Given the shakeup in management, the acquisition might have been in the company’s best interest. The degree to which the management team mishandled things is almost incomparable, noted Lyman.
“Is it going to be easier for us to bring in brand new management and go through the period of adjusting, and hopefully they can get the ship turned around? Or is it in the best interest of our stockholders to just go ahead and sell?” said Brian Ellison, a strategy and marketing professional for managed care.
“You can imagine there’s some stressful times there,” Lyman said, referencing how the effects of the negative publicity likely trickled down the company pipeline.
“When you’re not at an established company, and you know an acquisition is a possibility, you sometimes take risks you wouldn’t normally see in big pharma," he said.
And sometimes these risks are driven by greed. In March, Bloomberg reported Derbyshire would get $10.2 million in stock and $3.1 million in options that he was awarded before the accounting problems were announced and Logan would get $32.7 million in stock that she was awarded before the sale to Valeant.
When Salix was approached last year, the prices were high and at a premium. It’s impossible to say what was in the minds of companies that were targeting Salix, but the IT employee believes the inventory issue was a possible factor delaying the sale.
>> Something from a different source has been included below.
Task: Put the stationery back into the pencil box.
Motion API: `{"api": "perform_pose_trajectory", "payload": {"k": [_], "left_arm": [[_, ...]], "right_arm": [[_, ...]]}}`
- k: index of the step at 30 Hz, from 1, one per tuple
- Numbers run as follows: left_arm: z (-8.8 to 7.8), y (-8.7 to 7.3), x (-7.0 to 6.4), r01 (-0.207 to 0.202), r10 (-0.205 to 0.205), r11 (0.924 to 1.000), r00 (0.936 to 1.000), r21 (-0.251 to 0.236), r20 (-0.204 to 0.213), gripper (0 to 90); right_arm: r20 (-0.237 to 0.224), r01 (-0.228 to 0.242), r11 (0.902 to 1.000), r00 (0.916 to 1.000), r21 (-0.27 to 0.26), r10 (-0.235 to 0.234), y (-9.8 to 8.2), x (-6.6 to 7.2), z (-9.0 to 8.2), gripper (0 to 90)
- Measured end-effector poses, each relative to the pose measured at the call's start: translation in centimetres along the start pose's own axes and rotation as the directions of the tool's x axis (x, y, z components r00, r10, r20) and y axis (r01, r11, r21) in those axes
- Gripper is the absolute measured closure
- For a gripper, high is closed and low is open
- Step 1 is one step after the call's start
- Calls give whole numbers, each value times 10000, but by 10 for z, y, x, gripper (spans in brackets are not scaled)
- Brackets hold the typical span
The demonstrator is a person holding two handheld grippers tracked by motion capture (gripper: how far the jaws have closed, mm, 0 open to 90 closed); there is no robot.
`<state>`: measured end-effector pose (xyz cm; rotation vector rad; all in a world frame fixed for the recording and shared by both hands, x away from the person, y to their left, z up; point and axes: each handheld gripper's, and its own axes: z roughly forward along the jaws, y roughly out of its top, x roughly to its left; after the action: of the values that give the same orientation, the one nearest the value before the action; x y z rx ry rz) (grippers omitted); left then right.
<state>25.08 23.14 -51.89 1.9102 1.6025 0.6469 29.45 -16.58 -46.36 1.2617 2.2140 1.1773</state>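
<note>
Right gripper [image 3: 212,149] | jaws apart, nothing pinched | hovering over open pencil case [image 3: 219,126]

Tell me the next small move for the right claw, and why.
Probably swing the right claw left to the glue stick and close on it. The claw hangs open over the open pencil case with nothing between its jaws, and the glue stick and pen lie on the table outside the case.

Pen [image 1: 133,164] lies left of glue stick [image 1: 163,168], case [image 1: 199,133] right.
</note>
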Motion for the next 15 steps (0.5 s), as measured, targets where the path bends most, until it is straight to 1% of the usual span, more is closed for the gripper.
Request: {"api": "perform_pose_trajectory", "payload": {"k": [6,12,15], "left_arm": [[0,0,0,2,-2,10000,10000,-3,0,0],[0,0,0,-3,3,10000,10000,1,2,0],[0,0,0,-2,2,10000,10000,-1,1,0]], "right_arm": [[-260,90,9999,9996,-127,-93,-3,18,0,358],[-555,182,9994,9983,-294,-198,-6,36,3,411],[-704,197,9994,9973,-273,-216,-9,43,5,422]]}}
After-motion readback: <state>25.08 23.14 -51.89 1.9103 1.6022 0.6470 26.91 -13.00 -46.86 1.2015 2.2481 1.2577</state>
The IT employee, however, touts Salix for its performance-driven culture. But some former employees were driven from the company because of its intense corporate climate, shedding light on how the stressful environment was not a recent development in some departments.
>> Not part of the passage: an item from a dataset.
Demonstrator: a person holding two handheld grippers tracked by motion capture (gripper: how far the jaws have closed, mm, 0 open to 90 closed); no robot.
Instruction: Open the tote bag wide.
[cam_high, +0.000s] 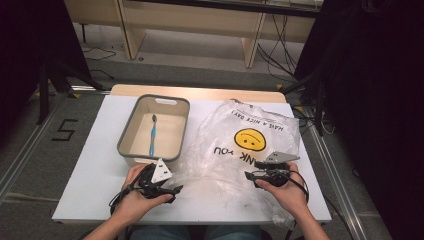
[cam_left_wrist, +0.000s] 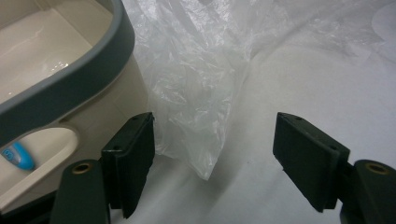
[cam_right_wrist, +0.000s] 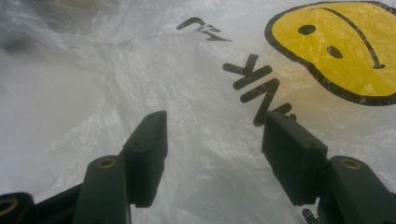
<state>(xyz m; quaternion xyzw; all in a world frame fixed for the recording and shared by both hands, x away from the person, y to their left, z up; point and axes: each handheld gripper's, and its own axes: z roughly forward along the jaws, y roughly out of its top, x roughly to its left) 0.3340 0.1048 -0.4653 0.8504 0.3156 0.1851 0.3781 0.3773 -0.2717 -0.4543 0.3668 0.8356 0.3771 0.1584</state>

“I would say from limited experience it was the worst experience in pharma I’ve ever had,” said Tabitha Wilson, who worked at Salix in Oregon in field sales from 2006 to 2007. “A lot of people had to go on blood pressure medication and all kinds of medications because of the stress. The expectations were unrealistic.”
"No safe place"
Cost-cutting has been a heavy focus in these new deals. Thousands of employees have lost their jobs, as chief executives like Mike Pearson who believe very little in R&D strike deals. Some industry experts question the strategy, arguing it undermines research that could help propel sales down the road.
“You cut operating costs, that’s just wonderful you did that, but you let intellectual capital go,” Ellison said. “Whenever companies do layoffs, companies realize all of a sudden, we need some of those people back, and we let them go too quickly.”
Salix employees who were let go are looking for a new place to work, which might very well mean a company in the Research Triangle Park (RTP). It might mean a company in another city.
Though for several weeks the Salix headquarters building looked as it did before the acquisition, with the green-leaf willow symbol plastered against the wall of its front lobby, there will soon be a new purple-and-gray ‘V’ in its place.
As investors reward deals by driving up shares of acquisitive companies like Valeant, it seems there’s no where to run from job cuts in pharmaceuticals.
“You’ve seen the 1,000 or more people who are gone (in the RTP),” Lyman said. “There’s no safe place. There’s not many places to hide in pharma these days and feel like you have any longevity.”
Sarah Chaney is a business reporting student at the University of North Carolina, Chapel Hill, NC.